SBTC Seeks EMERGENCY Order to Suspend H.O.S. and Arrest Protesters Violating Federal Law

Washington D.C. – The Small Business in Transportation Coalition (SBTC) is seeking an emergency order to require U.S. Department of Transportation (USDOT) Secretary Elaine Chao to take immediate action to suspend Hours of Service (HOS) regulations for all truckers and enforce federal law to prevent any further protests on the nation’s interstate and highway system.

Last week, the SBTC filed an amended complaint to its lawsuit first filed in U.S. District Court in April of this year alleging the USDOT is not enforcing numerous federal laws including the Hobbs Act, 18 U.S.C. § 1951, by allowing protests to be staged on interstates and highways.


The Hobbs Act makes it a crime punishable by up to 20 years in jail to obstruct, delay or affect commerce by robbery or extortion or threaten physical violence to any person engaged in interstate commerce.

Specifically, the 15,000-member group alleges Sec. Chao and the USDOT Office of Inspector General is failing to “enforce the Hobbs Act to protect commercial motor vehicle drivers.”

On Wednesday, the SBTC filed an emergency motion called a Writ of Mandamus asking the Court to order Sec. Chao to enforce the Hobbs Act by investigating, arresting and prosecuting those who “harass, attack and injure commercial motor vehicle drivers.”

“Protestors have violated and continue to violate the Hobbs Act by disrupting the flow of traffic and by engaging of acts of violence, including interrupting the flow of commercial motor vehicles that are legally transporting goods throughout the United States on interstate highways,” the court documents say.


In addition to pursuing legal remedies against those in violation of the Hobbs Act, the SBTC is also asking the Court to compel Sec. Chao to immediately suspend HOS regulations.

As a result of the disruption of the flow of traffic, including the flow of commercial motor vehicle traffic, many truck drivers, including members of the SBTC, have been forced to violate existing HOS regulations because they cannot safely move their commercial motor vehicles through the protests within the 11 hour maximum drive hours window,” the SBTC contends.

Additionally, the SBTC argues that the health and well-being of many truckers is at stake.
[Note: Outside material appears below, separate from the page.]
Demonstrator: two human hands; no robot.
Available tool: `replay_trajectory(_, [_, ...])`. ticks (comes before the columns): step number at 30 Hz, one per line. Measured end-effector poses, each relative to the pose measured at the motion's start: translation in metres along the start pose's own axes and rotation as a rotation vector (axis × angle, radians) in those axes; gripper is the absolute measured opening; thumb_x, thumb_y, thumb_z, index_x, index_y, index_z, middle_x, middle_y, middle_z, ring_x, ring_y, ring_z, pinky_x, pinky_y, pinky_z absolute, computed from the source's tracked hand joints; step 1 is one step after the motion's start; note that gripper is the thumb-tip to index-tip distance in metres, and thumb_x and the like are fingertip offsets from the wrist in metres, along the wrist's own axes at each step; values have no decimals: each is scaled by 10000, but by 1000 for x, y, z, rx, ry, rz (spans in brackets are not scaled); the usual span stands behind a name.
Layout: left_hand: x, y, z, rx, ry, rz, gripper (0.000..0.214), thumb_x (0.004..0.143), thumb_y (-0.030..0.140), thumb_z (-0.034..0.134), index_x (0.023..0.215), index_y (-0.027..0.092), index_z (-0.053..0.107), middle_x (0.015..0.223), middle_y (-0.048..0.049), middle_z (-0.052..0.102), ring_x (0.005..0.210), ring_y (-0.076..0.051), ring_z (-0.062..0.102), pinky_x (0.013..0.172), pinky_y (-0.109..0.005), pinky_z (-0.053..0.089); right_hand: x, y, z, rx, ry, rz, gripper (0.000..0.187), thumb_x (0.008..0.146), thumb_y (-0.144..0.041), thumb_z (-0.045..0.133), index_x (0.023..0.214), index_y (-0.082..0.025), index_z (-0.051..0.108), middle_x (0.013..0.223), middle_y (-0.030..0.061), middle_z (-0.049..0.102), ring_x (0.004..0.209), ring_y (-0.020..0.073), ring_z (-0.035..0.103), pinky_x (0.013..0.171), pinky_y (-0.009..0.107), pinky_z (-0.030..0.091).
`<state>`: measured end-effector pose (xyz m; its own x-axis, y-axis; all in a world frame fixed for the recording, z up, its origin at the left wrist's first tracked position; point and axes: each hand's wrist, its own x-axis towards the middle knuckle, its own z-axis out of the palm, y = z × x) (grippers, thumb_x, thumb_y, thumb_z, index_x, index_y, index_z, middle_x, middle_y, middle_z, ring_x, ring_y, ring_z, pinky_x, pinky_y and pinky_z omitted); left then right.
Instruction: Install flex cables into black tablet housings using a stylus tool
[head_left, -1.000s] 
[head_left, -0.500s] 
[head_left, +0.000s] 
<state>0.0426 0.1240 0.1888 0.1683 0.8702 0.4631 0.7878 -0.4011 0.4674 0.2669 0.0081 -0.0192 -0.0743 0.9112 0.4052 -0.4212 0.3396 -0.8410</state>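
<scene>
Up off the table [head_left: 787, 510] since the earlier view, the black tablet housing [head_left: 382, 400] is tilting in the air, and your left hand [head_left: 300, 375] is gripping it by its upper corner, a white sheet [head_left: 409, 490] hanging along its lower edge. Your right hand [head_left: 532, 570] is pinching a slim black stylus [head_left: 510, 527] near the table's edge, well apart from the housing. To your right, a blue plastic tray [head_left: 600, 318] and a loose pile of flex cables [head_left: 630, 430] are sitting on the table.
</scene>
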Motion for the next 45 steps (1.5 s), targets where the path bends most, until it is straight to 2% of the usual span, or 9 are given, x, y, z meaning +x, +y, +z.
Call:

“During many of the unannounced protests, protestors have purposefully and intentionally physically attacked and killed truck drivers, including members of the SBTC, who are lawfully operating their commercial motor vehicles at or near protests around the country, thus impairing their ability to operate the vehicles safely and having a deleterious effect on the physical condition of the drivers.”


Further, the SBTC is urging the Court to take swift action because its requests are “urgently needed.”

Court documents also reveal the SBTC is greatly concerned about a planned protest in Chicago on August 15.

Protest organizers are calling for 25,000 protesters to shut down the Dan Ryan Expressway.

Transportation Nation Network (TNN) first broke this story last week and has been in close contact with the Illinois State Police (ISP).

Click HERE to find out what actions ISP is planning to take.


The SBTC is requesting the Court order Sec. Chao to move to prevent this planned shut down.

According to court documents, the USDOT has been given until August 11, 2020 to respond to the SBTC’s amended complaint and the Writ of Mandamus.

Acting Administrator of the Federal Motor Carrier Safety Administration (FMCSA), Jim Mullen, was asked about the SBTC’s emergency filing during Wednesday’s virtual Truck Safety Summit.

However, in keeping with Agency policy, Mullen chose not to comment on the litigation.

TNN will continue to track new developments.